The tour also includes bottled water. That’s not glamorous, but it’s exactly the kind of small support that keeps you hydrated while you’re walking around large complexes.
And because you get mobile ticket support, you’re not stuck waiting in line or trying to coordinate access at the last second.
Optional upgrades: the night show idea
The tour notes that you can upgrade your package with a night show upon booking. That can be a nice way to add a different side of Beijing to your two days, especially if your itinerary is packed with daytime history and scenery.
If you add it, I’d treat it as a bonus, not a requirement. Two-day tours already run full, so decide based on how tired you expect to be after Mutianyu and Summer Palace.
Who should book this private 2-day VIP route
This tour is a strong fit if you want:
- A private plan that doesn’t feel like you’re sharing the day with strangers
- A guided approach through heavy “interpretation” sites like the Forbidden City and Temple of Heaven
- Entrance fees handled and a structured schedule across Tiananmen Square → Forbidden City → Temple of Heaven → Mutianyu Great Wall → Summer Palace
It can also work well as a first Beijing trip. You hit the major icons in two days without having to build an itinerary from scratch.

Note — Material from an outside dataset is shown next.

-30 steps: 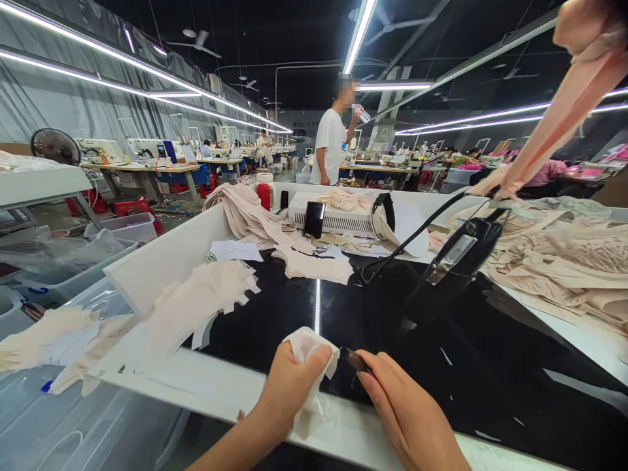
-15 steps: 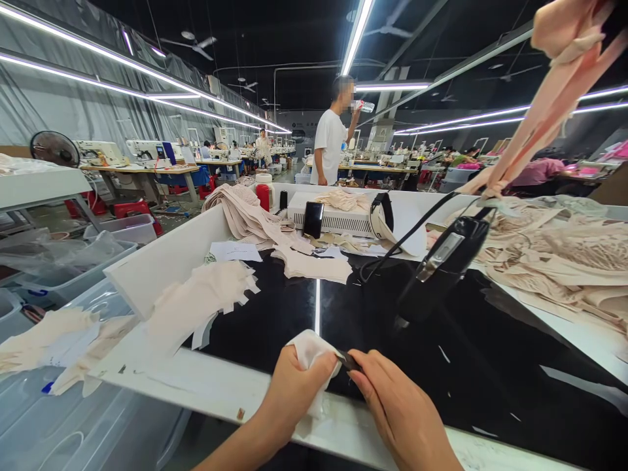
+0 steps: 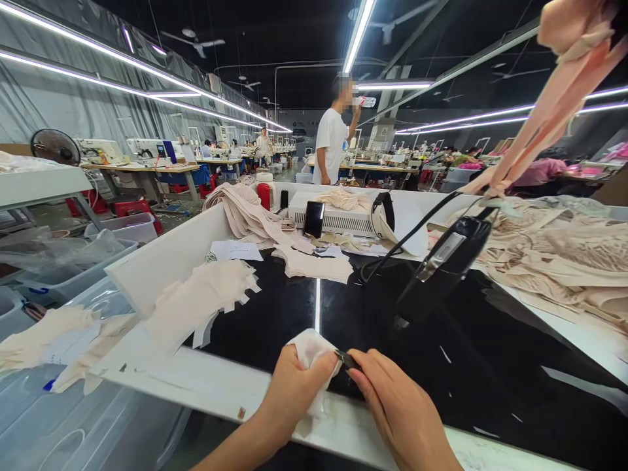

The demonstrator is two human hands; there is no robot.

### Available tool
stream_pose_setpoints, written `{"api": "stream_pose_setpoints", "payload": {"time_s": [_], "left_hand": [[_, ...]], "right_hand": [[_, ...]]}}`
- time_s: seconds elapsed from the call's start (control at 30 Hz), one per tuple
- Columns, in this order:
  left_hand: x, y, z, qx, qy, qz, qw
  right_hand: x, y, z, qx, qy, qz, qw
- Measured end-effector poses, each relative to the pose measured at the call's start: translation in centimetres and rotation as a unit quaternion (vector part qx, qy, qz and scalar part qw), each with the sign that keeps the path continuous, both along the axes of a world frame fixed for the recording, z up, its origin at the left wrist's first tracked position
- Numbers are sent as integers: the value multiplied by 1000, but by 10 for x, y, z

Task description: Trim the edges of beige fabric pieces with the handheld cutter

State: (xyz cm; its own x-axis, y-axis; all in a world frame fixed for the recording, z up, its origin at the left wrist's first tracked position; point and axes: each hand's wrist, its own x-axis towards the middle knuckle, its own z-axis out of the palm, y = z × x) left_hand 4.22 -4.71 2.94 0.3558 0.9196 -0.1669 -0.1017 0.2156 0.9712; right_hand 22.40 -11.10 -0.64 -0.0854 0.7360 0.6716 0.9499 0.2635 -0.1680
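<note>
A piece of white cloth [image 3: 309, 345] is bunched in my left hand [image 3: 298, 386], pinched under the thumb near the table's front edge. Close beside it, my right hand [image 3: 397, 399] is closed around a small dark pointed tool [image 3: 348, 360], whose tip meets the cloth. Most of this tool is hidden by my fingers, so its exact kind does not show. Both hands are just above the front edge of the black tabletop [image 3: 275, 320]. To the left lies a stack of cream fabric pieces [image 3: 196, 301], and farther back is a smaller cream stack [image 3: 311, 263].
A black corded handheld device [image 3: 444, 261] hangs from pink fabric strips at right. Heaped beige fabric [image 3: 559, 248] covers the right side. Toward the back stand a phone [image 3: 314, 218] and a white vented box [image 3: 353, 222]. A person in white [image 3: 331, 144] drinks beyond the table.
Hands, cloth and tool keep nearly the same position. The view has shifted very slightly, and the standing person tilts the bottle a little higher.
</note>
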Motion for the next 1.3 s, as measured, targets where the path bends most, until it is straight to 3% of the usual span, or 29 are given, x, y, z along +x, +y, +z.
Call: {"api": "stream_pose_setpoints", "payload": {"time_s": [0.5,0.83,1.1,1.3], "left_hand": [[-6,0,-10,20,0,-4,1000],[-3,2,-1,-23,-27,8,999],[-4,0,-3,-47,-44,17,998],[-2,-1,-2,-47,-61,21,997]], "right_hand": [[-2,0,-4,-21,26,13,999],[5,-6,-7,-83,206,-1,975],[-7,-15,-15,-71,202,31,976],[-7,-12,-22,-55,163,10,985]]}}
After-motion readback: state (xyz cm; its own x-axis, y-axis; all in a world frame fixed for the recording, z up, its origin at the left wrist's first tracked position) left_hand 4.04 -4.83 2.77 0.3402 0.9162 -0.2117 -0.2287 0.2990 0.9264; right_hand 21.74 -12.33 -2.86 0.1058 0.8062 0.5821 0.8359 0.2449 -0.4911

If you prefer complete freedom and DIY pacing, a private tour with defined visit lengths might feel less flexible. But if your goal is to see the classics and keep your sanity, this plan is designed for exactly that.
Should you book this tour?
I’d book it if you want a two-day Beijing plan that’s organized, comfortable, and focused on the headline sights with tickets and a guide included. The strongest reason is the built-in efficiency: pickup within the 5th ring zone, air-conditioned private transport, entrance fees included, and a schedule that covers the big targets without turning the trip into a full-time job.
I’d think twice only if you’re trying to minimize every extra cost or you’re hoping to pay only the base price no matter what. The Great Wall transport option (cable car/chairlift plus toboggan down) has a fee, and gratuities are recommended.
If you’re okay with that, you’ll likely come away feeling you saw Beijing’s key places with context, not just photos.
FAQ
What attractions are included in this 2-day Beijing VIP private tour?
You’ll visit Tiananmen Square, the Forbidden City (Palace Museum), and the Temple of Heaven on Day 1. On Day 2, you’ll go to Mutianyu Great Wall and the Summer Palace (Yiheyuan).
How long is the tour?
The tour duration is listed as 2 days (approx.).
Is pickup and drop-off included?
Yes. Hotel pickup and drop-off are available within the 5th ring zone of Beijing city.
Are entrance fees included?
Yes. Entrance fees are included in the tour price, and the itinerary notes tickets are included for the Forbidden City, Temple of Heaven, Mutianyu Great Wall, and the Summer Palace.
What about lunch?
Lunch is included (it mentions Peking duck).
Is this a private tour?
Yes. It is private, and only your group participates.
Is there an option to use cable car or chairlift on the Great Wall?
Yes. There’s an option for round-trip cable car or chairlift up, with toboggan down, and the toboggan-related fee is noted as an option.
Does the tour include bottled water?
Yes. Bottled water is included.
What is the cancellation policy?
Free cancellation is offered. You can cancel up to 24 hours in advance for a full refund. If you cancel less than 24 hours before the start time, the amount paid is not refunded.